İran’da neler oluyor?
Geçtiğimiz gün İran’ın Meşhed şehrinde başlayan sonra bir kaç şehre daha yayılan protestolar ile ilgili ilk söyleyeceğim, doğrudan İngilizce’den tercüme edilmiş haberlerde sözü edildiği gibi, İran’da o kadar da büyük bir olay yok.
Evet, medyaya yansıdığı kadar büyük olmasa da protesto eylemleri var. Bu eylemler angaje olmuş ideolojik gruplar tarafından başlamadı. Fakir fukara varoşlar başlattı. Konu para ve geçim derdi. Bir yerde hareket olunca, doğal olarak aşırı angaje olmuş ideolojik gruplar için bir pazar kurulmuş oluyor ve gelip eklemleniyorlar. Bu bütün dünyada böyledir. İran’da da böyle oldu. LGBT benzeri gruplar, Feministler, Sosyalistler, ABD, Şah yanlıları vs… derken bütün gruplar “hayat pahalı” diye bağıran fakirlerin yanına gelip kendi pankartlarını açtılar.
“Şahı olmayan İran’da, hesap kitap olmaz” diye atılan slogana göre, doğrudan 1979 ABD İhtilali\’nden sonra (onlara göre İslam devrimi) kurulan düzene isyan edildiğini okuyabiliriz. Buna benzer daha çok pankart yazısı varken bence şu iki slogan aslında meselenin özünü taşıyor; “Ne Gazze ne Lübnan canım feda İran’a” sloganıyla “Suriye’yi bırakın bize çare bulun” sloganı.
Sadece şu iki slogan bile her şeyi anlamaya yeter.
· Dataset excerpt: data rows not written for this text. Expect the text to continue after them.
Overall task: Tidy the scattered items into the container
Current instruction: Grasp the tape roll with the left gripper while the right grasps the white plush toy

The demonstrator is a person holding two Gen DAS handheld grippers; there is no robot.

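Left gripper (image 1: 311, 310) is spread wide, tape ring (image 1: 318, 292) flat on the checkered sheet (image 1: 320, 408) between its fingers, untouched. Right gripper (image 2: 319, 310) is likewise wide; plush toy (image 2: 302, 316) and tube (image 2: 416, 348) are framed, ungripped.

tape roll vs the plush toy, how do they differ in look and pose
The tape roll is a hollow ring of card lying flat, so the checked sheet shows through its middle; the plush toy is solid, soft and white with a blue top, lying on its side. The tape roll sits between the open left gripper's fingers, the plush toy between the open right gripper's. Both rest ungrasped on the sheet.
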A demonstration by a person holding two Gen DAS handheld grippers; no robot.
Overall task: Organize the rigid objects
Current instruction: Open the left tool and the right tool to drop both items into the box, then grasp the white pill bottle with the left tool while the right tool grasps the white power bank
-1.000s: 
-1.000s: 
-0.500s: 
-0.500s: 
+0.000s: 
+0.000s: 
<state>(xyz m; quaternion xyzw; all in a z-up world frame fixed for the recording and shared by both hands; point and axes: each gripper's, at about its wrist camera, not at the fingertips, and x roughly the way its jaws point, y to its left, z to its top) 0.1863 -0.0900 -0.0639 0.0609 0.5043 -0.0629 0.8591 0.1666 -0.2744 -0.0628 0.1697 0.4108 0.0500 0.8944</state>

Halk, özellikle nüfusu giderek artan dar gelirli İranlılar, Molla Diktası’nın Suriye Savaşı’na, Yemen’de Husiler’e, Irak’ta Haşdi Şabi’ye, Lübnan’da Hizbullah’a harcanan paralardan rahatsız. Yumurtaya gelen sembolik zam üzerinden yürüyen protestolar, önümüzdeki günlerde petrol ürünlerine gelmesi planlanan yüzde 50 zamla büyüyebilir ve tam da ABD’nin at koşturacağı bir zemin ortaya çıkabilir.
İran’ın, Filistin davasını istismar ederek hem dış politika hem de iç politikada yürüttüğü kapalı devre molla diktası, halka karşı Filistin ve nükleer kartlarının zayıfladığının farkında. Eskisi gibi işe yaramıyor. Halk, “Açız ama savaş veriyoruz” pozisyonundan, “Savaş veriyoruz ama açlığa da dayanmıyoruz” pozisyonuna kayıyor. Hamaney’in çok güvendiği nükleer stratejisi de beklenen kazancı sağlamayınca Molla Diktası’nın elindeki iki büyük koz da çürümüş oldu.
Not: İran’da bugüne kadar sadece muhalif gruplar tarafından tartışılan, “Hamaney’in doğrudan Allah’tan yetki aldığını iddia ederek (Haşa estağfirullah) hesap vermekten münezzeh pozisyonu”, artık fakirler tarafından da tartışılmaya başladı. İşte bunu tehlike sinyali olarak okuyabiliriz. Zira halk, “Sen niye 29 senedir hiç hesap vermiyorsun?” diyor artık. Bütün bunlar İran’ı yıkar mı? Yıkmaz. Sarsar mı? Şimdilik sarsmaz.